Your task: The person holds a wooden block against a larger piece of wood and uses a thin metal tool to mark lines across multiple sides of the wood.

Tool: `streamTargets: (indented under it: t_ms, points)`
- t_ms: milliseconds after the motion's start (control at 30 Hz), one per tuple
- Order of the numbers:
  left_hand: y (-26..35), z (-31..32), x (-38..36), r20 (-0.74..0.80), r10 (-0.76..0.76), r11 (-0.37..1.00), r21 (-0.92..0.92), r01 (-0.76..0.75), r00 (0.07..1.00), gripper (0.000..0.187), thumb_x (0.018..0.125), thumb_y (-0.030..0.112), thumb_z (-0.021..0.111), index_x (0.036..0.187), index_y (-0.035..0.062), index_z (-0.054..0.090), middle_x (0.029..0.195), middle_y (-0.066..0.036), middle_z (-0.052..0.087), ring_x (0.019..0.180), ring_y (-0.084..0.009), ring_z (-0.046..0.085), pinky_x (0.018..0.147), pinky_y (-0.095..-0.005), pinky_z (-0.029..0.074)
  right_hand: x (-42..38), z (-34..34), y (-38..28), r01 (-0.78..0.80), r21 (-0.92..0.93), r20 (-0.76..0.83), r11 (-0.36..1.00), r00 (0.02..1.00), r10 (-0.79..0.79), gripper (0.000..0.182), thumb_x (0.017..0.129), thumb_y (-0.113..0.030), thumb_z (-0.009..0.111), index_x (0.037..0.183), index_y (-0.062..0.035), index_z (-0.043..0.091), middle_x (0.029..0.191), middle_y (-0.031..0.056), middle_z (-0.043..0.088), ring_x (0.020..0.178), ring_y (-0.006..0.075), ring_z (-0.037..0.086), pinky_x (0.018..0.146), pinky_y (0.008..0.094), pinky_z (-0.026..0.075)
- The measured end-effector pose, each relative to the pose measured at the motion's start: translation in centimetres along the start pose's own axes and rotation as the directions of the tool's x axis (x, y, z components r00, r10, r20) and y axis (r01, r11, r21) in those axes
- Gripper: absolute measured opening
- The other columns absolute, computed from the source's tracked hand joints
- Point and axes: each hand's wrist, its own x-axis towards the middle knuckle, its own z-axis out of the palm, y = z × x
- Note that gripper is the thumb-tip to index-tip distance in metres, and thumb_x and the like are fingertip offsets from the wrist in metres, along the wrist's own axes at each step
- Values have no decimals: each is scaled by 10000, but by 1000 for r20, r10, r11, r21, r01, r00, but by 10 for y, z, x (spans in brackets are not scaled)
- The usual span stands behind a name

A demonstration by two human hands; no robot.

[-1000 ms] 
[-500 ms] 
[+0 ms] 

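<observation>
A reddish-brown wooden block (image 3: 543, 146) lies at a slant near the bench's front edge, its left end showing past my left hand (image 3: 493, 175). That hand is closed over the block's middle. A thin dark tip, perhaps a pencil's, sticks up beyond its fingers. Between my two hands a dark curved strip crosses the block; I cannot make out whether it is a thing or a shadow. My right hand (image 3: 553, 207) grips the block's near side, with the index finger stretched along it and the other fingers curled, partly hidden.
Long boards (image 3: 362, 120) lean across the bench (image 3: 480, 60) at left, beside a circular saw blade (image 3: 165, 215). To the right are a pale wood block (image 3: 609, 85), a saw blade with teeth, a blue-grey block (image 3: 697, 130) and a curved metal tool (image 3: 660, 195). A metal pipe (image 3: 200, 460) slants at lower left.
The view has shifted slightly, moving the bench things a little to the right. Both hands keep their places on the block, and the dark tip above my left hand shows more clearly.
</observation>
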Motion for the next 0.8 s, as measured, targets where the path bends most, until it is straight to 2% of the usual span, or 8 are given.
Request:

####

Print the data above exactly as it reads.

EXERCISE ANSWER →
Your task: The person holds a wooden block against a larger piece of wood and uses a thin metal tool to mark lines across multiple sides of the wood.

Tool: `streamTargets: (indented under it: t_ms, points)`
- t_ms: milliseconds after the motion's start (control at 30 Hz), one per tuple
- Order of the numbers:
  left_hand: y (-26..35), z (-31..32), x (-38..36), r20 (-0.74..0.80), r10 (-0.76..0.76), r11 (-0.37..1.00), r21 (-0.92..0.92), r01 (-0.76..0.75), r00 (0.07..1.00), gripper (0.000..0.187), thumb_x (0.018..0.125), thumb_y (-0.030..0.112), thumb_z (-0.021..0.111), index_x (0.036..0.187), index_y (-0.035..0.062), index_z (-0.054..0.090), middle_x (0.029..0.195), middle_y (-0.066..0.036), middle_z (-0.052..0.087), ring_x (0.019..0.180), ring_y (-0.084..0.009), ring_z (-0.046..0.085), pinky_x (0.018..0.147), pinky_y (-0.095..-0.005), pinky_z (-0.029..0.074)
  right_hand: x (-42..38), z (-34..34), y (-38..28), r01 (-0.78..0.80), r21 (-0.92..0.93), r20 (-0.76..0.83), r11 (-0.36..1.00), r00 (0.02..1.00), r10 (-0.79..0.79), gripper (0.000..0.182), thumb_x (0.017..0.129), thumb_y (-0.113..0.030), thumb_z (-0.009..0.111), index_x (0.037..0.183), index_y (-0.062..0.035), index_z (-0.043..0.091), middle_x (0.029..0.191), middle_y (-0.031..0.056), middle_z (-0.043..0.088), ring_x (0.020..0.178), ring_y (-0.006..0.075), ring_z (-0.037..0.086), pinky_x (0.018..0.146), pinky_y (0.008..0.094), pinky_z (-0.026..0.075)
- The measured end-effector pose, each relative to the pose measured at the motion's start: translation in centimetres along the start pose's own axes and rotation as the directions of the tool's x axis (x, y, z components r00, r10, r20) and y axis (r01, r11, r21) in those axes
- Gripper: absolute measured opening
- The other columns absolute, computed from the source's tracked hand joints
- Point and axes: each hand's wrist, its own x-axis towards the middle knuckle, its own z-axis out of the palm, y = z × x
- Note that gripper is the thumb-tip to index-tip distance in metres, and thumb_x and the like are fingertip offsets from the wrist in metres, along the wrist's own axes at each step
- Values have no decimals: each is scaled by 10000, but by 1000 for r20, r10, r11, r21, r01, r00, but by 10 for y, z, x (spans in brackets are not scaled)
- The usual span stands behind a name

A demonstration by two human hands; no robot.

[-1000 ms] 
[-500 ms] 
[+0 ms] 

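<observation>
A reddish-brown wooden block (image 3: 543, 146) lies at a slant near the bench's front edge, its left end showing past my left hand (image 3: 493, 175). That hand is closed over the block's middle. A thin dark tip, perhaps a pencil's, sticks up beyond its fingers. Between my two hands a dark curved strip crosses the block; I cannot make out whether it is a thing or a shadow. My right hand (image 3: 553, 207) grips the block's near side, with the index finger stretched along it and the other fingers curled, partly hidden.
Long boards (image 3: 362, 120) lean across the bench (image 3: 480, 60) at left, beside a circular saw blade (image 3: 165, 215). To the right are a pale wood block (image 3: 609, 85), a saw blade with teeth, a blue-grey block (image 3: 697, 130) and a curved metal tool (image 3: 660, 195). A metal pipe (image 3: 200, 460) slants at lower left.
The view has shifted slightly, moving the bench things a little to the right. Both hands keep their places on the block, and the dark tip above my left hand shows more clearly.
</observation>
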Motion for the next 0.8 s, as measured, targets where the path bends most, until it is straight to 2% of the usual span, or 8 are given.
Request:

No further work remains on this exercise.